As we listened to the mother speak through her tears, a woman pushed forward a letter addressed to the chief minister in scrawled, unintelligible Marathi. Inexplicably, it had a Rs 2 "court fee" stamp stuck on it. I was baffled by it, though she didn't seem to think it was strange at all. Then, as I mentioned in an earlier column, a Bharat Shiva Kale offered his appeal too; typewritten, so more readable. "The police have heaped injustices on us," he had written. "They beat us whenever they want. Our children cannot go to school. ... My request to you is to make the injustices done to me go far away."

Tell me, won't you, what do you make of an appeal for justice that "requests" that injustices be made to "go far away"? How near and constant are these injustices? Do I have any real idea? Do you?

Besides, what would come of these pathetic letters?

The meeting was addressed by Mahasweta Devi, Sahitya Akademi Award winner Laxman Gaikwad (himself a Pardhi) and others. All who spoke urged Pardhis to stand up for their rights, to resist abuse. It was fiery, angry stuff: "You have chilli powder in your homes," Gaikwad reminded the crowd. "Use it! Throw it in the faces of those who try to step into your house, or touch your women! Even an ant bites when you step on it! Why should you take any injustice without hitting back?"

No less fervently, every speaker urged Pardhis to educate themselves, and especially their girls. As appeals to audiences go, this made for a nice change from "mandir wahin banayenge!" and others on those lines that we are too accustomed to hearing. No empty nonsense about sons of the soil, or nuclear bombs, or religions in danger, or temples and mosques. Here, for once, was angry rhetoric about ordinary bread and butter issues, simple daily living issues. "Sell your mangalsutra, sell your house" -- this was a rhythmic, eloquent Gaikwad again. "But get an education! Because education is like your third eye."

I felt a swelling joy, hearing this. But not for long. Even before the applause had died away, I ran smack into another side to the fine words about education. A woman came up to me and pointed to a shy girl a few feet away. "My daughter here has passed her 10th standard exams. But nobody will give her a job because she is a Pardhi. What's the use of an education? What's the use of all this talk?"

What indeed. Had I known, I could have told her: don't worry, the bombs are coming. And when they do, our all-knowing prime minister wants you to "learn to sacrifice, as national security is above all considerations."

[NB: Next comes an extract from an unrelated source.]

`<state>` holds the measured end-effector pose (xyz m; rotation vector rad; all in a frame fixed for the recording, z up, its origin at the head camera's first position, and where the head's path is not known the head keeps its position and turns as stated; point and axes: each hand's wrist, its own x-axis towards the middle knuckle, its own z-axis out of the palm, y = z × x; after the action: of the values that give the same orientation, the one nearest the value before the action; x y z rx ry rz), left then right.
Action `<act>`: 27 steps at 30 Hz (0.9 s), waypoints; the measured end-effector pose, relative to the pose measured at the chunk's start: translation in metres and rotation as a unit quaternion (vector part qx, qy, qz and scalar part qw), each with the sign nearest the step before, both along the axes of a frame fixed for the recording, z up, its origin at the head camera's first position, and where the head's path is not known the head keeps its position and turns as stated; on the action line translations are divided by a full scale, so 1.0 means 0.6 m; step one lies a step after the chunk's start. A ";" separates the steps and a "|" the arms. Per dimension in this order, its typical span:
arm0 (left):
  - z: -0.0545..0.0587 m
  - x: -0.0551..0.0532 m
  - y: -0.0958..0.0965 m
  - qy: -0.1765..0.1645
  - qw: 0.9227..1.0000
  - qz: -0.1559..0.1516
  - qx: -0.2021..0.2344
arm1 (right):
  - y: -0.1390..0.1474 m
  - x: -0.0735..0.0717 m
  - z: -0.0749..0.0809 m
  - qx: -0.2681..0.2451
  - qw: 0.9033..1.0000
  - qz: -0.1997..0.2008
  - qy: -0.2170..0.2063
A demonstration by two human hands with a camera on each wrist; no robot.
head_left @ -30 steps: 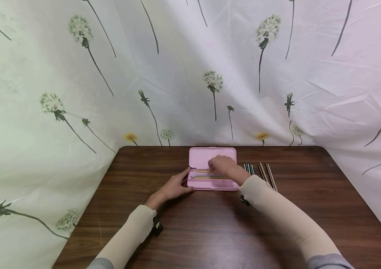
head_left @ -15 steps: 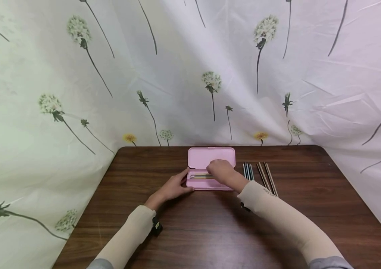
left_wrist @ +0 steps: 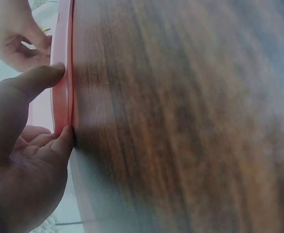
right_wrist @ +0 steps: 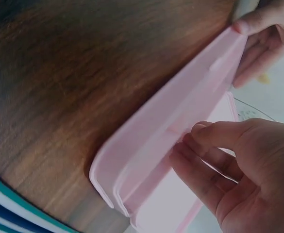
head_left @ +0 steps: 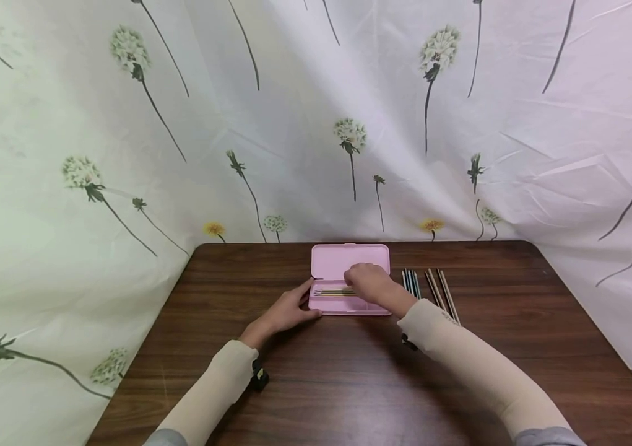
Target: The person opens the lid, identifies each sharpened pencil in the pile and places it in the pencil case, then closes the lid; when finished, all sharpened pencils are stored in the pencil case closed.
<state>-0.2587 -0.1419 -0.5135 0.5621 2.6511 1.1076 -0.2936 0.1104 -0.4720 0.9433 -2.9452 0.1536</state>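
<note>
- With the left hand [head_left: 285, 311], grips the left end of the pink pencil case [head_left: 349, 313], thumb at the near corner, fingers along the short side toward the hinge.
- With the right hand [head_left: 372, 285], reaches over the right half of the case, fingers bent, thumb and index tips drawn together; cannot tell, even from the right wrist view, whether pinching a pencil or holding nothing.
- Inside the case, in the long back compartment: several slim pencils [head_left: 331, 292], laid lengthwise side by side, some yellowish, some darker; left ends in sight, right ends hidden beneath the right hand.
- Nearer the person, also inside: a front compartment [head_left: 329, 305] with a thin divider toward the right.
- On the far side of the case: the lid [head_left: 340, 261], swung back wide open, close to the far table edge in the head view.
- Just right of the case, apart from it: a close row of teal and blue pencils [head_left: 411, 285], pointing away from the person.
- Farther right: brown pencils [head_left: 450, 296], slightly slanted, near ends reaching the right sleeve [head_left: 471, 359] in view.
- Beneath everything: a dark wood-grain table [head_left: 327, 384].
- On the left arm: a matching cream left sleeve [head_left: 210, 387], with a black wrist camera [head_left: 260, 376].
- Behind the table: white fabric [head_left: 293, 124] printed with dandelions.
</note>
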 end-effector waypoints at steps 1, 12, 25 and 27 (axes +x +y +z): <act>0.000 0.000 0.000 -0.001 1.000 0.000 0.000 | 0.004 0.001 0.003 -0.006 1.000 0.001 0.004; 0.000 -0.001 0.000 -0.004 1.000 0.001 -0.001 | 0.072 0.018 0.049 -0.047 0.999 0.000 0.027; 0.001 0.003 -0.002 -0.007 1.000 -0.003 0.003 | 0.181 0.041 0.050 -0.077 0.995 -0.062 0.017; 0.003 0.004 -0.002 -0.010 1.000 -0.002 0.005 | 0.193 0.045 0.047 -0.077 0.994 -0.072 0.007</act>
<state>-0.2560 -0.1430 -0.5120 0.5556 2.6279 1.1197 -0.2663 0.2264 -0.4439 0.7064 -2.9239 0.3600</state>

If our trip began with the story about monkeys, it ended, with a certain cosmic symmetry, with goats. Chanda Nimbkar, a friend from university, runs a farm outside Phaltan where she breeds the animals. She hopes to improve the area's goat population in several respects. One of them: to increase their yields of milk. Another: to promote twinning, or the tendency to produce more than one offspring at each birth. This is because multiple goat kids are a better use of resources than single ones. We could see that for ourselves when we met three such kids, frisky little charmers all just a couple of weeks old. One, a single child, was clearly larger than the other two. But that pair, twins, together weighed more than the single one at birth and continue that way.

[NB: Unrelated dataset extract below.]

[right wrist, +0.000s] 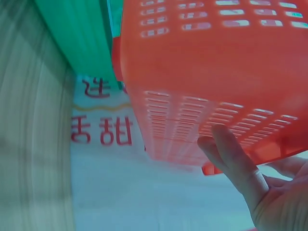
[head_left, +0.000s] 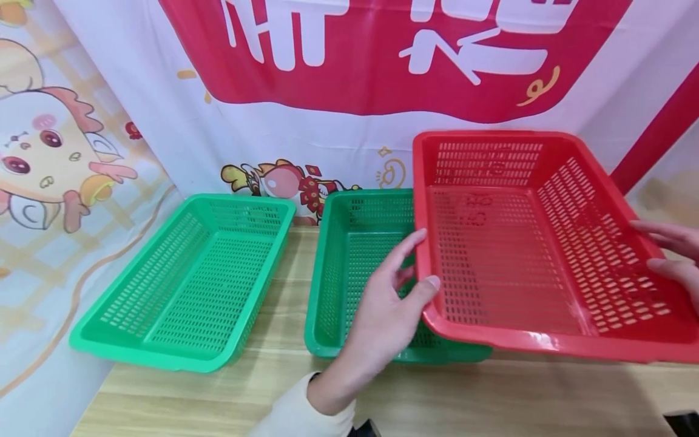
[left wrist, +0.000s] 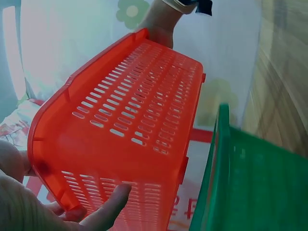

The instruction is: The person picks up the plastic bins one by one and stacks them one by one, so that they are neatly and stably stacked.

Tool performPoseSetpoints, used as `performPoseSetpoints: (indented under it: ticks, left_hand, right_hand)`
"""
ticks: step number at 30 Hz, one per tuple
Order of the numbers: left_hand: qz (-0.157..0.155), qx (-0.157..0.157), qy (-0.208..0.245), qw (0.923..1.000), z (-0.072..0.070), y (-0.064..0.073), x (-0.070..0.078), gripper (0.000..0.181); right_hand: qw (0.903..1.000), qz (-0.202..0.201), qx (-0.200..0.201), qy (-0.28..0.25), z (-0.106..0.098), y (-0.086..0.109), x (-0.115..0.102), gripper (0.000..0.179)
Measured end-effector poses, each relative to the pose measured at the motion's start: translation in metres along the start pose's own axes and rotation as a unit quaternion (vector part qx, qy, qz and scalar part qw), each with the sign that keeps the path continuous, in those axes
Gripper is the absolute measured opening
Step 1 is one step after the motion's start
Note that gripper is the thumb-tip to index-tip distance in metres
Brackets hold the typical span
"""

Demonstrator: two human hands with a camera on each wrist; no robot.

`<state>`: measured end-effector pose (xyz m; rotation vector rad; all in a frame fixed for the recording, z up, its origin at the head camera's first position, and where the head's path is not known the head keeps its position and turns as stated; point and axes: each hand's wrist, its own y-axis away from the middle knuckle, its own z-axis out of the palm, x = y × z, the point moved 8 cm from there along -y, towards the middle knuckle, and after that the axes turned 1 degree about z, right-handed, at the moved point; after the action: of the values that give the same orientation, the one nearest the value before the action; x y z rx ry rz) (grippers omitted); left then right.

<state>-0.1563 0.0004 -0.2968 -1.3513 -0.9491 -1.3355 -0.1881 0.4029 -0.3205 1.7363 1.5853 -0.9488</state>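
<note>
Both hands hold a red plastic basket with slotted walls, raised over the right part of a green basket. My left hand grips its left rim, the thumb over the edge and the fingers along the outer wall. On the opposite side my right hand grips the right rim, partly cut off by the frame edge. In the left wrist view, a finger lies against the slotted outer wall. The right wrist view shows fingers of the right hand under the rim.
Another green basket stands at the left of the wooden table, beside the patterned side cloth. A white and red printed cloth hangs behind the baskets.
</note>
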Motion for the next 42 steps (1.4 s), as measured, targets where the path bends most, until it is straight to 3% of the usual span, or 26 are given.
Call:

Traditionally, it is the women in village families who own and care for goats. A better breed of goat -- with more milk, more offspring -- will benefit women, who need the financial help most, directly.

To that end, Chanda located a strain of goat in the Sunderbans region of West Bengal that tends to produce multiple kids. She also imported several embryos of a South African strain called Boer to cross with desi goats. The embryos have since grown into magnificent specimens, brown and black and white, complete with long flowing beards. Chanda named two of the finest FW, for FW de Klerk, and Nellie, for Nelson Mandela.

Symmetry, did I say? As I fed FW a juicy stalk of something, Chanda warned me that he was a feisty sort. I thought of Mahasweta Devi with a smile -- she will forgive me, I know -- for that word "feisty" might have been invented for her. Then I remembered. Last year, Mahasweta Devi had her Jnanpith award handed to her by Mandela himself.

He asked her, she had told us with another twinkle, if he could keep the cheque.

I'll have more, in coming weeks, about denotified tribes. Unless there are more bombs.